Thursday, March 12, 2015

Is "The Middle Years" by Henry James an modernist literary work?I find some modernist tendencies in "The Middle Years" such as interior monologue,...

Henry James began writing in the Victorian tradition of literature as illustrated by the melodrama The American (1877) (Anthony Domestico, yale.edu). He moved away from this form and settled into realism inspired by Honore de Balzac as shown by The Portrait of a Lady (1881) (Domestico). After having his plays fail miserably in his dramatic debut, James' work became more "opaque" (Domestico), meaning obscure and difficult to understand.


James was influenced by the critical realist epistemology (philosophical theory of knowing) that depends upon sensa that may not exist, and this epistemological view influenced James to change his approach to literary form (Domestico) following his  failure in drama. As a result, his narratives went from obscure (hard to understand) to "oblique" (evasive, indirect; from the Latin for "sidelong") as Golden Bowl (1904) illustrates (Domestico); his prose being like a "puzzle to be decoded rather than a mirror clearly and simply reflecting reality" (Domestico). [As an aside, this move to opaqueness and obliqueness may be what led H.G. Wells to characterize James' writing as an empty church with nothing on the alter but empty egg-shells, a bit of string and dead kittens.]


It is this process of movement toward obliqueness that led to his further developing realism into a "psychological realism that closely examined the complex workings of the mind" (Columbia Encyclopedia), certainly an opaque and oblique entity to examine.
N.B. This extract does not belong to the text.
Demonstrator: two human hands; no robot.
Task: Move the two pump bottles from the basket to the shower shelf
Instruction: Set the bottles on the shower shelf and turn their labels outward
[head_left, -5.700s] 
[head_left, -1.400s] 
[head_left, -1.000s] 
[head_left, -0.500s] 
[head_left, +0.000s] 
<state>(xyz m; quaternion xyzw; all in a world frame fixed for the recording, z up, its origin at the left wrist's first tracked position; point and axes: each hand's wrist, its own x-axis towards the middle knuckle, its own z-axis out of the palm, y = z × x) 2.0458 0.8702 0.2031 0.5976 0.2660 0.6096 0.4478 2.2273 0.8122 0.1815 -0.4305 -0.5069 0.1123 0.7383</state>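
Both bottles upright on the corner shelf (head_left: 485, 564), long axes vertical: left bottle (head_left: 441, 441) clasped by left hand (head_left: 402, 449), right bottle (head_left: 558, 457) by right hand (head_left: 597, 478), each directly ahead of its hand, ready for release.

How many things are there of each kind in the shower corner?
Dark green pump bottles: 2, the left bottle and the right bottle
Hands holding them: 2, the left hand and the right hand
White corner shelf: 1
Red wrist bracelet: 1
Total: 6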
By the time James wrote Wings of the Dove (1902), his literary form had many elements that were later developed by modernist writers like Woolf, Joyce and Proust, such as stream of consciousness and interior monologue. "The Middle Years" (1893) was written during the period of time that propelled the changes noted above, during his abysmal debut in theatrical drama, which occurred from 1890 to 1895. It was in this time of self-doubt and self criticism, a time that was "central to James' late style" (Domestico), that the formal (i.e., relating to form) and stylistic elements that later established him as a forerunner of modernism began to emerge.